Some dogs present with only recurrent otitis externa. In chronic cases the skin develops alopecia, excoriation, lichenification and hyperpigmentation.

Diagnosis and treatment

Dogs that suffer from chronic atopic dermatitis may have a poor quality of life if the disease is not diagnosed, treated and managed correctly.1,2 Veterinarians may follow the 3 steps to continuous comfort and advise pet owners on allergen avoidance.

Treatment options1,2

There are a variety of treatment options for canine atopic dermatitis and a combination of different treatments is often needed to manage it, particularly when it suddenly flares up.

The four main treatment types are:

  1. Treatments that aim to reduce the allergens responsible for causing atopic dermatitis
    • Low dust mite bedding
    • Regular shampooing (to remove allergens) or treating with rinses and topical anti-pruritus solutions. They are often effective when used with other treatment types
    • Changes to the diet
  2. Treatments to reduce flare factors
    • Comprehensive flea control
    • Regular sampling to check for bacterial or Malassezia infections and treatment for these if required
    • Antibiotics and antifungals to fight secondary infections
  3. Treatments that aim to control the allergic reaction
    • Treatments that improve the skin health, for example food supplements. These contain essential fatty acids that can help reduce pruritus in some dogs. They have few side effects, and because of this are often used as a supplementary treatment
    • Antihistamines may help control pruritus; however, they rarely provide adequate control on their own. They may be useful in mild disease and/or when used as a preventative. Furthermore, since dogs respond differently to different antihistamines, several types may have to be prescribed in an attempt to find an effective one
    • Corticosteroids are generally effective at reducing or eliminating pruritus; however, they may also be associated with a number of side effects, both in the short and long term. Patients may develop polyphagia, polydipsia and polyuria.
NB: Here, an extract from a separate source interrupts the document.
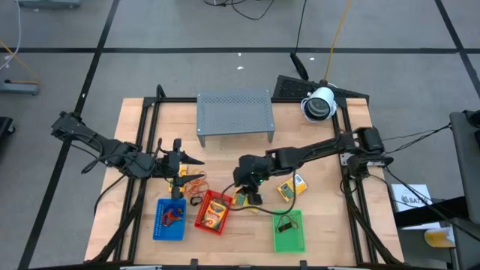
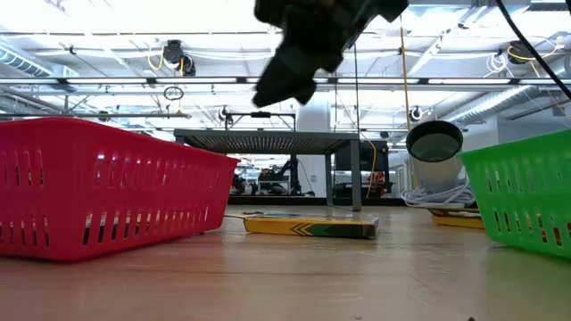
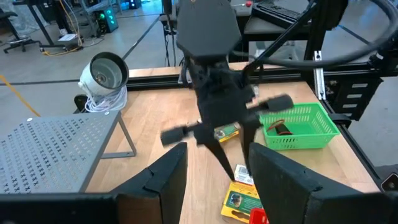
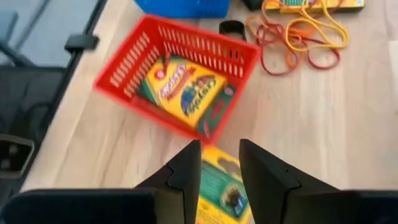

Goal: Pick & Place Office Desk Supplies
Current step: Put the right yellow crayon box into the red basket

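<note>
The flat yellow-and-green printed cardboard packet (image 4: 225,190) lies flat on the wooden table (image 4: 348,137) just beside the red mesh tray (image 4: 127,74); the right gripper (image 4: 219,163) hangs directly over it, fingers apart and empty. It looks light, stiff and thin-edged, so I judge a pinch across its narrow width best. The left gripper (image 3: 214,177) waits open near the rubber bands.

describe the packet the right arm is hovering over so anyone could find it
Start at the red mesh tray near the table's front edge. Just right of it, on bare wood under the right end effector, lies a flat yellow packet with green print. Unlike its twin packet, it lies outside the tray.
</note>
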Robot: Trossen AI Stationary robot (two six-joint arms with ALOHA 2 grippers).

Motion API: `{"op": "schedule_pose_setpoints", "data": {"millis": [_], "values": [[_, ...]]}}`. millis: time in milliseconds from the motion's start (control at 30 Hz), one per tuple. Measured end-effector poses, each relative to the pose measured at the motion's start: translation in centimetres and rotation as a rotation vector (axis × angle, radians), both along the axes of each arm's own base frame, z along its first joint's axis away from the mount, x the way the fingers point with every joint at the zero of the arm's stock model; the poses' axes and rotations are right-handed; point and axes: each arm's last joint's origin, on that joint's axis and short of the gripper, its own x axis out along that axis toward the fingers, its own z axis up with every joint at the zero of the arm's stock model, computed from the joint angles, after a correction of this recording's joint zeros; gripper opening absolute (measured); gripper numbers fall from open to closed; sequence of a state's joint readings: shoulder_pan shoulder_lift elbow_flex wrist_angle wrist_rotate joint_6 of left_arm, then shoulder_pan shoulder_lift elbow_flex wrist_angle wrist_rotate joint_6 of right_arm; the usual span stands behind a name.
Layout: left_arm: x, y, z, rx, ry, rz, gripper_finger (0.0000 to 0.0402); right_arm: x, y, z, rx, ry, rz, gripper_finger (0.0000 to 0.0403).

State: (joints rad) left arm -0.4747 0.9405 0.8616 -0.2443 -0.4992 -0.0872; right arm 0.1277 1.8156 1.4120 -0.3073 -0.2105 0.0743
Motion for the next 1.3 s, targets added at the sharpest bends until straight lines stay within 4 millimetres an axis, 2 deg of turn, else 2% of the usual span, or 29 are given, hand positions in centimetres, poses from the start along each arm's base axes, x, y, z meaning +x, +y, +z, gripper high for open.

Skin thinning, liver damage, and skin and urinary tract infections may also be associated with prolonged use.3 Therefore, steroids are better used for the short-term control of pruritus and provided they are used appropriately (i.e. at the lowest dose, after other complicating diseases have been controlled), side effects can usually be minimized
    • Atopica (cyclosporine) is an immunomodulator that targets the immune cells involved in the allergic reaction and can be used for long-term control of the allergic response in a dog's skin. This oral treatment has been proven through extensive clinical trials to be well tolerated and effective in reducing the pruritus and skin lesions associated with atopic dermatitis. It may reduce the need for simultaneous treatment with other medication and may be given life-long if necessary4
  4. Treatments that aim to prevent future flare-ups of atopic dermatitis
    • Immunotherapy involves injecting the dog with increasingly large doses of allergens (identified by an intradermal or serology test). Immunotherapy via injections or oral administration is done over time and the dog may take several months to respond to the treatment. This therapy may prevent recurrence of flares, and may need to be given life-long.1,2

References: 1. Olivry T et al. Vet Dermatol (2010); 21:233-248. 2. Scott-Muller and Kirk 6th ed (2001);580-581. 3. Ferguson DC et al. In: Riviere JE and Papich MG (eds) Veterinary Pharmacology and Therapeutics, 9th ed (2009);771-802. 4. Steffan J et a. Vet Dermatol (2006); 17:3-16. 5. Olivry T and Sousa CA. Vet Immunol Immunopathol (2001);81:311-316.